Despite the fact that The Diver’s Clothes Lie Empty by Vendela Vida is written in the second-person (because truly, YOU would think YOU would want to put hot pokers in YOUR eyes reading so many YOUS), this slip of a novel hooks YOU from the outset.
You’re still wet from the rain. You should have brought an umbrella. A psychiatrist friend of yours once told you that a telltale sign of a mentally unstable person is she’s never dressed appropriately for the weather.
An unnamed woman travels to Morocco – her reasons are unclear. Checking-in at her hotel, she is robbed of her passport and all identification. The crime is haphazardly investigated by the police and it soon becomes clear that the woman will never see her possessions again. Stripped of her identity, she feels both burdened by the crime and liberated by her sudden freedom to be anyone at all. What unfolds is an odd tale of changing names and assuming roles.

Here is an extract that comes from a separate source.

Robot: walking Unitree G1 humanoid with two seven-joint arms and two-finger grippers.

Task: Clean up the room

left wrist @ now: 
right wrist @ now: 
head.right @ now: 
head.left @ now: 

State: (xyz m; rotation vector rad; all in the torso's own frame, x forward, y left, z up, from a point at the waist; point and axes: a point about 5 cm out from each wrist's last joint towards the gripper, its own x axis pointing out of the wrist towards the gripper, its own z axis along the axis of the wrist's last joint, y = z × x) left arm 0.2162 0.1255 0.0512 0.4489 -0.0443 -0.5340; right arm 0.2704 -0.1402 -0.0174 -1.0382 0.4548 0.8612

Vida creates strangely menacing situations (which reminded me of Levy’s Hot Milk) – each scene is a little off, something not-quite-right lurking at the edge (in the tradition of Lewis Carroll). The result is mesmerizing.

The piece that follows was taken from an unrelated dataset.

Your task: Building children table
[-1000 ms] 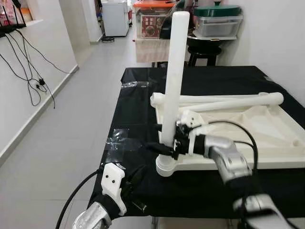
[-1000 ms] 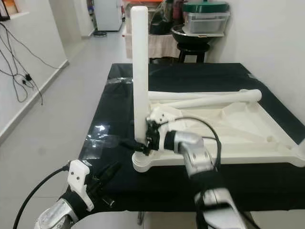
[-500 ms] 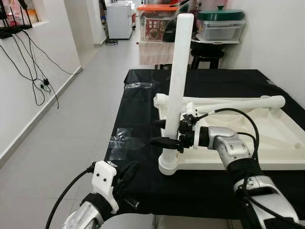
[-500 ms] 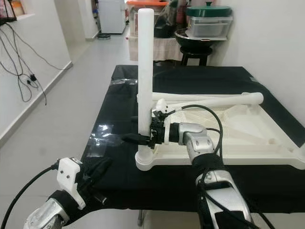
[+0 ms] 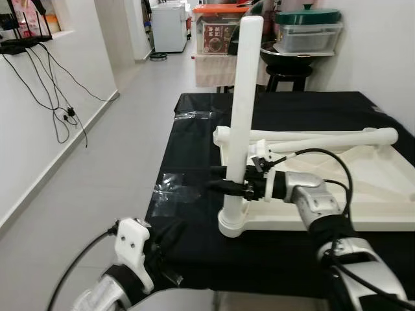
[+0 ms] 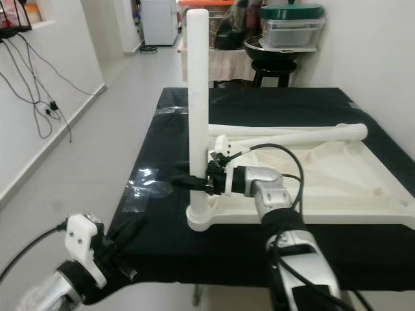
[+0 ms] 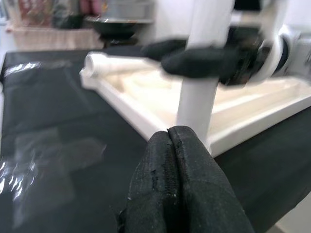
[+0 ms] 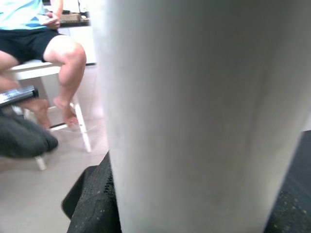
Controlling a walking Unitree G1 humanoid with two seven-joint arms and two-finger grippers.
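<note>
Risk: we judge right gripper [image 5: 225, 186], pinching upright leg [image 5: 242, 110], could tilt it out of tabletop [image 5: 363, 188] socket; left gripper [image 7: 181, 187] pressed together.

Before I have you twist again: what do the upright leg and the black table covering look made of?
Upright leg: looks like matte white moulded plastic, smooth and uniform; the right gripper grasps it. Black covering: seems a thin matte sheet, cloth or plastic, with shiny clear tape patches.
</note>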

At nine in the morning the same driver comes to meet you in the lobby. Yesterday he wore a plaid shirt and white sneakers but today he’s wearing plaid sneakers and a white shirt.
Although some of the character’s decisions are far-fetched (or simply plain stupid), the use of the second-person cleverly makes you implicit in the story and you’re quickly carried along in the dusty Moroccan heat, lost in the labyrinth of Casablancan streets, and suspicious of every person that crosses your path.
The strange story and even stranger story-telling had me turning the pages. There’s a precision to Vida’s words which left me feeling nervy.
This is the way of air travel: fellow passengers applaud because they didn’t die, and then they cut in front of you so they can exit four seconds earlier.
The sadness of being unuseful, which is a particular type of sadness, begins to vine through your body.
Vida slowly reveals the woman’s plight and again, while odd and a little heavy-handed, it provided a layered perspective on the meaning of identity and the roles we play for particular people. Some readers will brush off the conclusion as over-the-top but on reflection, I thought it was interesting and thought-provoking.
3.5/5 Weird (good weird).
Our unnamed character keeps ordering omelettes via room service. Personally, I love a spinach omelette and will often make one if I have a bit of spare time in the morning.